> DATASET EXCERPTS
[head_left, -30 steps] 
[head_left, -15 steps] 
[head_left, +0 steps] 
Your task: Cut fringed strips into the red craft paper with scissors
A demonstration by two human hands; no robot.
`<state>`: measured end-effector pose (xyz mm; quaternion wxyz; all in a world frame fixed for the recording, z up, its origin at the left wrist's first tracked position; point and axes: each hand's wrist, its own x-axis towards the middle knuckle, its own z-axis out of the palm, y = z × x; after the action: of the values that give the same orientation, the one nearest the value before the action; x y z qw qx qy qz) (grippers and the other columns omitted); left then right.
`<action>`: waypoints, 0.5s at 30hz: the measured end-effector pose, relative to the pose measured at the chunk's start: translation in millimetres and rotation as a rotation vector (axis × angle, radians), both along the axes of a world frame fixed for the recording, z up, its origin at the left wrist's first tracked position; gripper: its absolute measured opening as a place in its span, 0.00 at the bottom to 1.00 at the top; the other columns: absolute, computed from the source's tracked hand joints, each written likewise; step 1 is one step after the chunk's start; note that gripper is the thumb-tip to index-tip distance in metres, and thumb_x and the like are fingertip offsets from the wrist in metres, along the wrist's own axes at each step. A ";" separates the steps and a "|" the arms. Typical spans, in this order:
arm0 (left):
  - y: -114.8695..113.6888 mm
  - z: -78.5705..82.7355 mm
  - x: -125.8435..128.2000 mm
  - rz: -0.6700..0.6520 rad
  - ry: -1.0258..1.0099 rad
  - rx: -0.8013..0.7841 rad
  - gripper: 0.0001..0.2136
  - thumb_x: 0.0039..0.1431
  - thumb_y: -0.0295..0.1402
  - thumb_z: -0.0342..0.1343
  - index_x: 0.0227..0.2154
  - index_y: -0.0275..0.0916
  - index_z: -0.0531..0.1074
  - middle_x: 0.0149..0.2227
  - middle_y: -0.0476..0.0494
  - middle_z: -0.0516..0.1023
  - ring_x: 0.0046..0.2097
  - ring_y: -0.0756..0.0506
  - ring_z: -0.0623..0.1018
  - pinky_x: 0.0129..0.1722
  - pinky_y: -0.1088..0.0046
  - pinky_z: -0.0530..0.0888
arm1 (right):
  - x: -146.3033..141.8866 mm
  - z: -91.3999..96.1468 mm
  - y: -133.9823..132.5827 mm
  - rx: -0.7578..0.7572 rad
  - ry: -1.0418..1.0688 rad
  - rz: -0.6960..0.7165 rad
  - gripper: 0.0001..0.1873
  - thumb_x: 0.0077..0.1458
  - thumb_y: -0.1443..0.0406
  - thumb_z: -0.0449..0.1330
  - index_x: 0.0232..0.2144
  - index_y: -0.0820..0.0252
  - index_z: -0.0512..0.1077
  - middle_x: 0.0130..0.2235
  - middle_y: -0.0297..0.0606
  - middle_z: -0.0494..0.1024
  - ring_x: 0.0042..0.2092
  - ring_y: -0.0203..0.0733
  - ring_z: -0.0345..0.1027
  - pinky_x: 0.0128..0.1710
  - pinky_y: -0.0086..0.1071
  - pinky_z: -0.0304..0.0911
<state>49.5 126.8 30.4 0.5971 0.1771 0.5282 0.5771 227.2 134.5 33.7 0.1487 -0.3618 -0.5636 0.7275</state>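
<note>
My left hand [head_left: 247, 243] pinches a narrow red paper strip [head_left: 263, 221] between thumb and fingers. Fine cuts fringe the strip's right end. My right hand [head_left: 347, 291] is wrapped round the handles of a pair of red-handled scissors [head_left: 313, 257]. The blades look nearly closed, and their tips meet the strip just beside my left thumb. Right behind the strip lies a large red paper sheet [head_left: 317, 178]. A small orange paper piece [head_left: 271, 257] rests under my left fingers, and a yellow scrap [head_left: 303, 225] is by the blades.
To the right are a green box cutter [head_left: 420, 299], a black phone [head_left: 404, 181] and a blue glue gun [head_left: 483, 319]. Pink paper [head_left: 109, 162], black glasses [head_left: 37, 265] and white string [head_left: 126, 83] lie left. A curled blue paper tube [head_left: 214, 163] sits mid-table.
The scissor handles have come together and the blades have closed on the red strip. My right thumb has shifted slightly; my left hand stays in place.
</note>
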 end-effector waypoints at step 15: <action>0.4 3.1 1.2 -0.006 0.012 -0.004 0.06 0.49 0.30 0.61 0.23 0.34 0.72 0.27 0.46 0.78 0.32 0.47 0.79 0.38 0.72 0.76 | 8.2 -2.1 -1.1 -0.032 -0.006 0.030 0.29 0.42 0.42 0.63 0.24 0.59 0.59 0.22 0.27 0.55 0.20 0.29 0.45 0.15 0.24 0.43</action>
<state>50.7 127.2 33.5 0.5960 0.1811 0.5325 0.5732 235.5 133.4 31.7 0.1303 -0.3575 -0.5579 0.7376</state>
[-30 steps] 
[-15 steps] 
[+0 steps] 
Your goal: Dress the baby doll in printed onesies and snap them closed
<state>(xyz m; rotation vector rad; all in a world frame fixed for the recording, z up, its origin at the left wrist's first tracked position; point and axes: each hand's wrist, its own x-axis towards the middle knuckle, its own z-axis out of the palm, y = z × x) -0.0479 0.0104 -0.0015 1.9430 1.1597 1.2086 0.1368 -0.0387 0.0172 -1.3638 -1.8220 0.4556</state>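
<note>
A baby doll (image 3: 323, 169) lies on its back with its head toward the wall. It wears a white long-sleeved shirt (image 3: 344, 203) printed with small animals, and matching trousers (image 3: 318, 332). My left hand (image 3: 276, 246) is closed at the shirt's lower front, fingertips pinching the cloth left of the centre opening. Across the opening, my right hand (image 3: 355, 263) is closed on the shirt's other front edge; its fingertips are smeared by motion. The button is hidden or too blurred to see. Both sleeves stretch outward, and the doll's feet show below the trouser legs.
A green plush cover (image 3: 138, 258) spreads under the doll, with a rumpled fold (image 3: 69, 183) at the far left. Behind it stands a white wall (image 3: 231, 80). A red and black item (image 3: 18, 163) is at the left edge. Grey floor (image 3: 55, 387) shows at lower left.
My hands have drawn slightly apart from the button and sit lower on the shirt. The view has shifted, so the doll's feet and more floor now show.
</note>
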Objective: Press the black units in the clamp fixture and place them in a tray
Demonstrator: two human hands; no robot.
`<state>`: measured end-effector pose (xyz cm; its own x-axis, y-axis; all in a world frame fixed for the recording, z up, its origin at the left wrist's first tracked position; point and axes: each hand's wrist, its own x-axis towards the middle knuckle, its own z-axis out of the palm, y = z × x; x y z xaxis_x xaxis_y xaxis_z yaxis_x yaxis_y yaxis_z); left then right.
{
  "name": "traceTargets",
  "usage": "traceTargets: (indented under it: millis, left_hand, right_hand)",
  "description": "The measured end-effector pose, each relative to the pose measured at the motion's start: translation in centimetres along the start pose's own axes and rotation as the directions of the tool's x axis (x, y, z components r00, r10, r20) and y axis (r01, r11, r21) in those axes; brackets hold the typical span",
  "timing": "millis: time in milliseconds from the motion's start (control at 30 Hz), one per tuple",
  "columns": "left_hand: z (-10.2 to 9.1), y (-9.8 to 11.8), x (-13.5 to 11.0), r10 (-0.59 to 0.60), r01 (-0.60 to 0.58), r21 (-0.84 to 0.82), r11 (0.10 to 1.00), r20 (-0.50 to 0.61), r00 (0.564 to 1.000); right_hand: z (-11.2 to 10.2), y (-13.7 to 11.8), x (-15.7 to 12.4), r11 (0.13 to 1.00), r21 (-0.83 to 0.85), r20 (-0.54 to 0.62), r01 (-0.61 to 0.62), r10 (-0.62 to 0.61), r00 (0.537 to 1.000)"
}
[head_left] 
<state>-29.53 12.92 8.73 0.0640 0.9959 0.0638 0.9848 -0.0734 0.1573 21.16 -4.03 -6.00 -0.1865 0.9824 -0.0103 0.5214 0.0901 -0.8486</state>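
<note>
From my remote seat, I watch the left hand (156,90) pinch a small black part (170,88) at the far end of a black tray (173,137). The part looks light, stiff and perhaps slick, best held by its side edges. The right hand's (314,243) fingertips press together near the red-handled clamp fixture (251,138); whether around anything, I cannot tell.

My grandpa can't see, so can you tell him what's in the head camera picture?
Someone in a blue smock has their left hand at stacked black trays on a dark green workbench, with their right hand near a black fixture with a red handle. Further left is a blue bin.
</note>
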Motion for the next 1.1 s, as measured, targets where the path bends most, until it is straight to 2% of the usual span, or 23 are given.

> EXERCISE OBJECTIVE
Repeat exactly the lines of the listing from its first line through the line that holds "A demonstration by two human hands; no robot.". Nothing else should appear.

> REPLY
[head_left, -30 steps] 
[head_left, -15 steps] 
[head_left, +0 steps] 
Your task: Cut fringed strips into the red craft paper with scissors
A demonstration by two human hands; no robot.

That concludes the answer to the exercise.